Rima S. Bader, Wayne Tworetzky

I. INTRODUCTION

This chapter is a brief summary of the current proposed indications for fetal cardiac intervention. For those who perform fetal echocardiography, this will serve as a guide for selecting patients for referral to a center that performs fetal interventions. The field of fetal cardiac intervention is in its infancy, and thus limited published data are available on patient selection for procedures and outcomes of fetal interventions.

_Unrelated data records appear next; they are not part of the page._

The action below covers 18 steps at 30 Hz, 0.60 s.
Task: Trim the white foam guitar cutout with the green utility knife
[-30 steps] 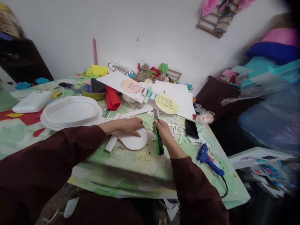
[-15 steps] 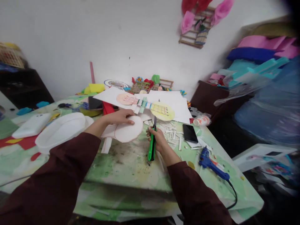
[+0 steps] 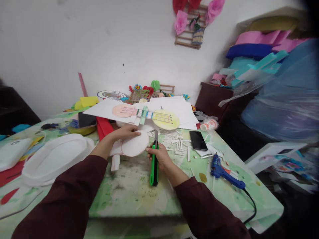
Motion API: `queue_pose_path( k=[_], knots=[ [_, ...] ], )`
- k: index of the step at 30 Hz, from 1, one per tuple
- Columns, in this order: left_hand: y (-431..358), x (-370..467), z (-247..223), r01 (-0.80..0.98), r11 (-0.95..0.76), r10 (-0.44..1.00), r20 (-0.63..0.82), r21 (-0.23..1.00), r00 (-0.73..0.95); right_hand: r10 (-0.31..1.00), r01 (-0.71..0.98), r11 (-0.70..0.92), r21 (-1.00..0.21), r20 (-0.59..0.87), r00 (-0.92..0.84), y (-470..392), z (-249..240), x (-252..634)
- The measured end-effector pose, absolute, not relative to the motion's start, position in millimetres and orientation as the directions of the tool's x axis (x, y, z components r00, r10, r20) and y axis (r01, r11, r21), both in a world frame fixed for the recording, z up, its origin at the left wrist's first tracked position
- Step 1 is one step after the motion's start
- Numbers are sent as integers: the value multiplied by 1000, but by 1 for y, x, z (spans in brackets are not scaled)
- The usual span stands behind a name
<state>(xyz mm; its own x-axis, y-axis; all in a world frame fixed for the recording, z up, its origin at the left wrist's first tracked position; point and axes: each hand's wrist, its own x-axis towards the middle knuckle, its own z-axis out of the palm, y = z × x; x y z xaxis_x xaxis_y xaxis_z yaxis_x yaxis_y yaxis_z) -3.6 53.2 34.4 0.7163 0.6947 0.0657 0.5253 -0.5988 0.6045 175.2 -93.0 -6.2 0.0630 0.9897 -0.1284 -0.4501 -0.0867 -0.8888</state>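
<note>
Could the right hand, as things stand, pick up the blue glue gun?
Probably not directly: the right hand holds the green knife. Otherwise, the glue gun looks near, on that hand's side of the table, with nothing lying over it.

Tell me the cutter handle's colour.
The cutter handle is green and black, seen best in the head view.
</note>
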Motion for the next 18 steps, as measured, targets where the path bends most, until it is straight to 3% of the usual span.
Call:
queue_pose_path(
  k=[18],
  knots=[
    [58,0,29,527,-653,655,57,544,753,985,-408,-132,-903,-166,50,-95,-8,177]
  ],
)
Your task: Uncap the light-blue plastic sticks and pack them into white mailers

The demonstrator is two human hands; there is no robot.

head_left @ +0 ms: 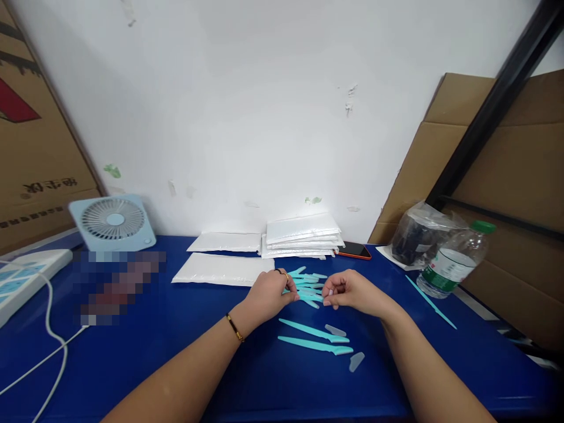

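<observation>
Slim turquoise eyebrow razors [311,286] lie in a loose fanned pile on the blue table, between my two hands. My left hand [271,295] is closed, thumb and forefinger pinching a razor by its handle end at the pile's left side. Opposite it, my right hand [355,292] is curled at the blade ends, with a small pale piece that looks like a blade cap in its fingers. Closer to me, two razors [308,345] lie side by side. Two loose clear blade caps [356,361] rest near their blade ends.
White padded packets [304,232] are stacked by the wall, with a phone [355,251] beside them. A small fan [115,220] and a power strip [33,276] stand left. To the right are a bottle [458,258], a bagged dark container [416,235] and a single razor [430,301].
</observation>
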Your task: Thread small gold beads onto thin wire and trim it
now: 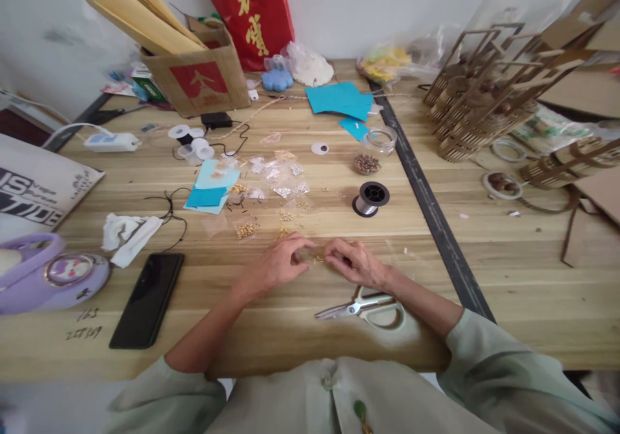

II. RATIONALE FOR FETAL CARDIAC INTERVENTION

A. The cardiac defect

1. The cardiac defect can have a negative impact on postnatal survival (e.g., hypoplastic left heart syndrome [HLHS] with severely restrictive or intact atrial septum).

2. The defect significantly affects quality of life.

a. Single ventricle with Fontan circulation (aortic stenosis that evolves to HLHS with a single right ventricle [RV] as the systemic ventricle).

b. Pulmonary atresia with intact ventricular septum that can lead to hypoplastic right heart syndrome and single-ventricle circulation with a single morphologic left ventricle (LV) as the systemic ventricle.

3. It can lead to fetal demise, as could occur with the evolution of severe tricuspid or mitral insufficiency with progressive severe pulmonary or aortic outflow tract obstruction, respectively.

B. Intervention

1. There must be a feasible and effective fetal intervention procedure that is safe for both the mother and the fetus.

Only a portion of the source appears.